→ Collected material
━━━━━━

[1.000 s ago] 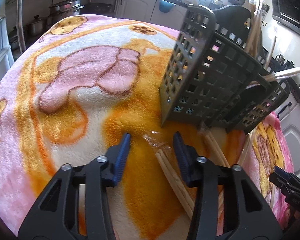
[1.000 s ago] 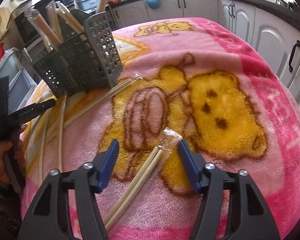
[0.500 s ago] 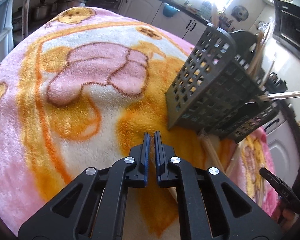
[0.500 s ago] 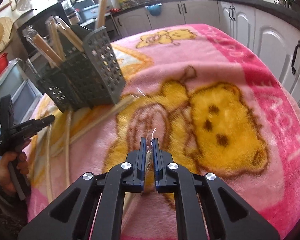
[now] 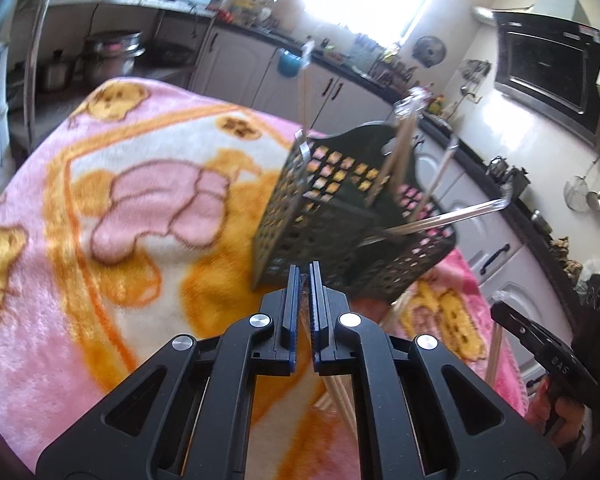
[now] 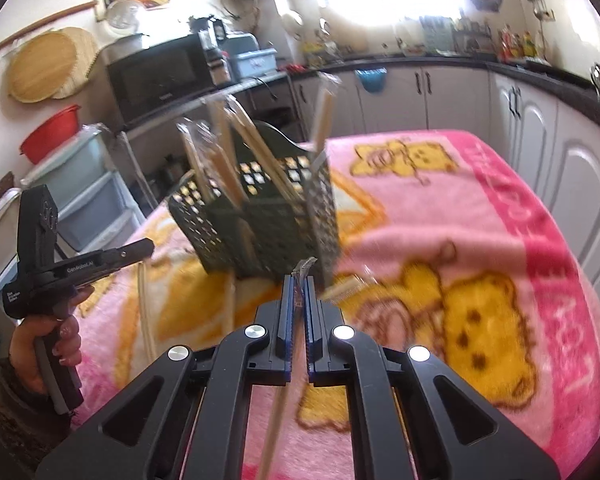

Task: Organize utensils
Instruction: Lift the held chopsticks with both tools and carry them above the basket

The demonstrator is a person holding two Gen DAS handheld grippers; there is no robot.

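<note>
A dark perforated utensil basket [image 5: 340,216] [image 6: 260,216] stands on the pink and orange blanket with several wrapped chopstick pairs [image 6: 220,152] sticking out of it. My left gripper [image 5: 304,276] is shut on a wrapped chopstick pair [image 5: 340,396] that hangs below its jaws, lifted just in front of the basket. My right gripper [image 6: 299,284] is shut on another wrapped chopstick pair [image 6: 278,420], its plastic tip poking out near the basket. Each gripper also shows in the other's view, the right one [image 5: 540,344] and the left one [image 6: 80,268].
More wrapped chopsticks lie on the blanket [image 6: 500,240] beside the basket [image 6: 144,312] [image 5: 496,356]. Kitchen cabinets [image 6: 540,128], a microwave [image 6: 156,76] and plastic drawers [image 6: 84,192] ring the table. The blanket edge drops off at the right [image 6: 588,280].
Both grippers closed on chopstick pairs lying on the blanket, then lifted them and moved toward the basket.
</note>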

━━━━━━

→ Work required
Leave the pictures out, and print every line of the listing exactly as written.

→ Completed task
[1.000 s ago] 
[1.000 s ago] 
[0.500 s ago] 
[0.500 s ago] 
[now] 
[now] 

Task: Organize utensils
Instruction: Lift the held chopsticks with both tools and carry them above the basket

The demonstrator is a person holding two Gen DAS handheld grippers; there is no robot.

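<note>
A dark perforated utensil basket [image 5: 340,216] [image 6: 260,216] stands on the pink and orange blanket with several wrapped chopstick pairs [image 6: 220,152] sticking out of it. My left gripper [image 5: 304,276] is shut on a wrapped chopstick pair [image 5: 340,396] that hangs below its jaws, lifted just in front of the basket. My right gripper [image 6: 299,284] is shut on another wrapped chopstick pair [image 6: 278,420], its plastic tip poking out near the basket. Each gripper also shows in the other's view, the right one [image 5: 540,344] and the left one [image 6: 80,268].
More wrapped chopsticks lie on the blanket [image 6: 500,240] beside the basket [image 6: 144,312] [image 5: 496,356]. Kitchen cabinets [image 6: 540,128], a microwave [image 6: 156,76] and plastic drawers [image 6: 84,192] ring the table. The blanket edge drops off at the right [image 6: 588,280].
Both grippers closed on chopstick pairs lying on the blanket, then lifted them and moved toward the basket.
</note>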

Now the exercise is finished.